Your answer should be a single number: the count of lines in the records below containing the word "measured".
==== MATERIAL PROVIDED ====
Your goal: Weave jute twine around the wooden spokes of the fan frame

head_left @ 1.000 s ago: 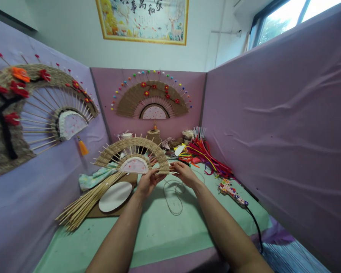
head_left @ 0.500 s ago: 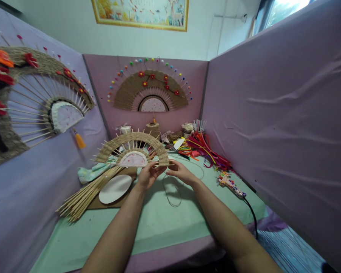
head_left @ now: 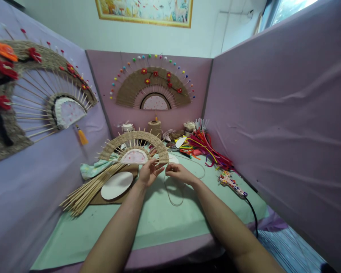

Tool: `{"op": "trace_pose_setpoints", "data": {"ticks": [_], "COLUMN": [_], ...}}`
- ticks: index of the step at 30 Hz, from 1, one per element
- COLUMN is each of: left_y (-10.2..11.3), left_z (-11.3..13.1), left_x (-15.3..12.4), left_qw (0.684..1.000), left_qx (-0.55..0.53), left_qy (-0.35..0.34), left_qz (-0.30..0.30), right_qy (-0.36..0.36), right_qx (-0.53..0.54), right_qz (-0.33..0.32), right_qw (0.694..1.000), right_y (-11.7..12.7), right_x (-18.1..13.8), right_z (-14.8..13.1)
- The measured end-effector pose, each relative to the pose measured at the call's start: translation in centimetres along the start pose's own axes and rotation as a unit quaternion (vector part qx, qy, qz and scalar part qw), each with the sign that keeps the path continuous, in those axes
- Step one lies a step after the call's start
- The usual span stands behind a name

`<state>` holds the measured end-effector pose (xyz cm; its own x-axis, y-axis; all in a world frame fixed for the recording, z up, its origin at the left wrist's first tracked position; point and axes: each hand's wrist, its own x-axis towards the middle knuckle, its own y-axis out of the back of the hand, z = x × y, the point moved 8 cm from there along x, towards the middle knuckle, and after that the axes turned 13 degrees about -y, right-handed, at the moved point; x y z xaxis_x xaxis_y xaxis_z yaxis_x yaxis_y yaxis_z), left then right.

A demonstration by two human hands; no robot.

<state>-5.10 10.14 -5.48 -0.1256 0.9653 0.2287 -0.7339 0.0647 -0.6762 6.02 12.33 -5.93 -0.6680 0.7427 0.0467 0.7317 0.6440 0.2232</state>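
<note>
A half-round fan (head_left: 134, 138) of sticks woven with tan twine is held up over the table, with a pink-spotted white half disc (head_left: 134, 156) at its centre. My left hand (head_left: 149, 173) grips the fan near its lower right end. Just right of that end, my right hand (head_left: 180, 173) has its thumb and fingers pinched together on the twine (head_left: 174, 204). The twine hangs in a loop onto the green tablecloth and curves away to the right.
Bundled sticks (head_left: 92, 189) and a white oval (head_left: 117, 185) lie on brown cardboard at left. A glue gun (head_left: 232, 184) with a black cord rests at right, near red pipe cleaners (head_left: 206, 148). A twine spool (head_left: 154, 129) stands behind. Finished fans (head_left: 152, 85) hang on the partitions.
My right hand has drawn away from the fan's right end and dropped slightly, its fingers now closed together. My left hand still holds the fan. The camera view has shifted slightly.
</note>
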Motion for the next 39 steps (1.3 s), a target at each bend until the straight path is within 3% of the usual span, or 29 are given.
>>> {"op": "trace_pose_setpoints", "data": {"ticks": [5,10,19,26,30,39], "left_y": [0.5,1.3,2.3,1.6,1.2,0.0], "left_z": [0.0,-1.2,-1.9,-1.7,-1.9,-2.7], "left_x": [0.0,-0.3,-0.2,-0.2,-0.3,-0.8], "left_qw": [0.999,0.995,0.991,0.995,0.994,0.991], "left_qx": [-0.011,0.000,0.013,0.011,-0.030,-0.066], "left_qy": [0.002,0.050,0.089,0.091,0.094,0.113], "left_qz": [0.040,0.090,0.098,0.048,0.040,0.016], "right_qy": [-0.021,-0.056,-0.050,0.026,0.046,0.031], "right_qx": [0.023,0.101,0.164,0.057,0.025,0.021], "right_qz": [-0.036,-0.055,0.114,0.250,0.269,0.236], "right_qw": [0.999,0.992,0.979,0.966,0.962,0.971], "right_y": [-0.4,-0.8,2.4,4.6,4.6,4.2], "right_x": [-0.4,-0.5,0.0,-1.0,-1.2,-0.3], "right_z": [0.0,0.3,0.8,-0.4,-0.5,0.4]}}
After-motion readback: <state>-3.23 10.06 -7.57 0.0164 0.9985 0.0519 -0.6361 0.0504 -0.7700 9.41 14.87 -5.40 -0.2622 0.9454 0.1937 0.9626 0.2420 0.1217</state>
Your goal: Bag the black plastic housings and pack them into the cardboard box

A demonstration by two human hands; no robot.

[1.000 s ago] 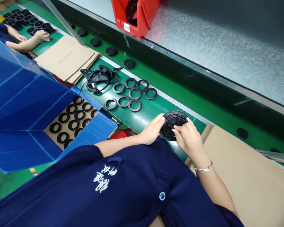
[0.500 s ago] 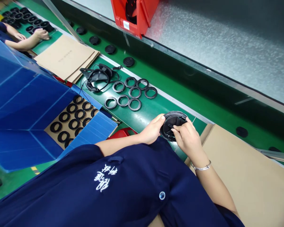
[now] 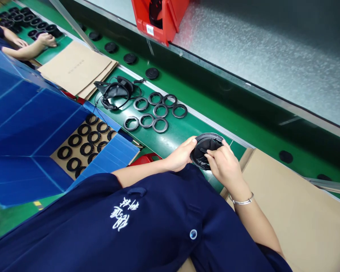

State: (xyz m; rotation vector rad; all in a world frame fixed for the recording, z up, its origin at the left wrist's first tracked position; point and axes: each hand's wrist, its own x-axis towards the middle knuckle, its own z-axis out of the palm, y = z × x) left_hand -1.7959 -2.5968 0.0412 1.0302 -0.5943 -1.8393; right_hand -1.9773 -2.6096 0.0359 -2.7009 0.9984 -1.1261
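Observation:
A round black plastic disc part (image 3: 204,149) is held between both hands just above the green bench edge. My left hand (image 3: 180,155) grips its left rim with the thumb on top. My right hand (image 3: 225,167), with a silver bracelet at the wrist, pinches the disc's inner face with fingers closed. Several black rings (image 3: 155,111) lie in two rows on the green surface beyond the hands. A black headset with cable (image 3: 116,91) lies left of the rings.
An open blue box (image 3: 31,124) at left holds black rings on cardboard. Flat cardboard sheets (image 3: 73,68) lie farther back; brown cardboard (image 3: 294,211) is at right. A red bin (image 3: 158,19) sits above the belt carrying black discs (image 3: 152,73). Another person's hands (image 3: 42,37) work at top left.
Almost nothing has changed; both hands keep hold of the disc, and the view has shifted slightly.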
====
### ANSWER TO THIS TASK
2